Please return the whole listing. Keep each line exactly the same.

● ● ● ● ●

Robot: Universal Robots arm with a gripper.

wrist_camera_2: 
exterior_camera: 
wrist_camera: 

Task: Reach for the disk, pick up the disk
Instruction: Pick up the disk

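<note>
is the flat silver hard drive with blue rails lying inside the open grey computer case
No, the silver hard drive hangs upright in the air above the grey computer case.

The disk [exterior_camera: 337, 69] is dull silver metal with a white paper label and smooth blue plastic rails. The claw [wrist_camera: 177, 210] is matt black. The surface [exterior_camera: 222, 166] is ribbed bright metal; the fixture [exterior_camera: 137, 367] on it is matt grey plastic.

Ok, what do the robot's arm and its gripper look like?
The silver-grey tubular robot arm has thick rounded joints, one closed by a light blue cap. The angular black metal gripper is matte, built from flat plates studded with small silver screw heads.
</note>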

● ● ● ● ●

- SOLUTION FOR THIS PROBLEM -
Robot: Universal Robots arm with a gripper.

wrist_camera_2: 
exterior_camera: 
wrist_camera: 

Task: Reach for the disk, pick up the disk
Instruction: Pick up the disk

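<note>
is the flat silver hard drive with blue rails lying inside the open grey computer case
No, the silver hard drive hangs upright in the air above the grey computer case.

The disk [exterior_camera: 337, 69] is dull silver metal with a white paper label and smooth blue plastic rails. The claw [wrist_camera: 177, 210] is matt black. The surface [exterior_camera: 222, 166] is ribbed bright metal; the fixture [exterior_camera: 137, 367] on it is matt grey plastic.

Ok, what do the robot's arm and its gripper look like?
The silver-grey tubular robot arm has thick rounded joints, one closed by a light blue cap. The angular black metal gripper is matte, built from flat plates studded with small silver screw heads.
</note>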

Nothing more is required for this exercise.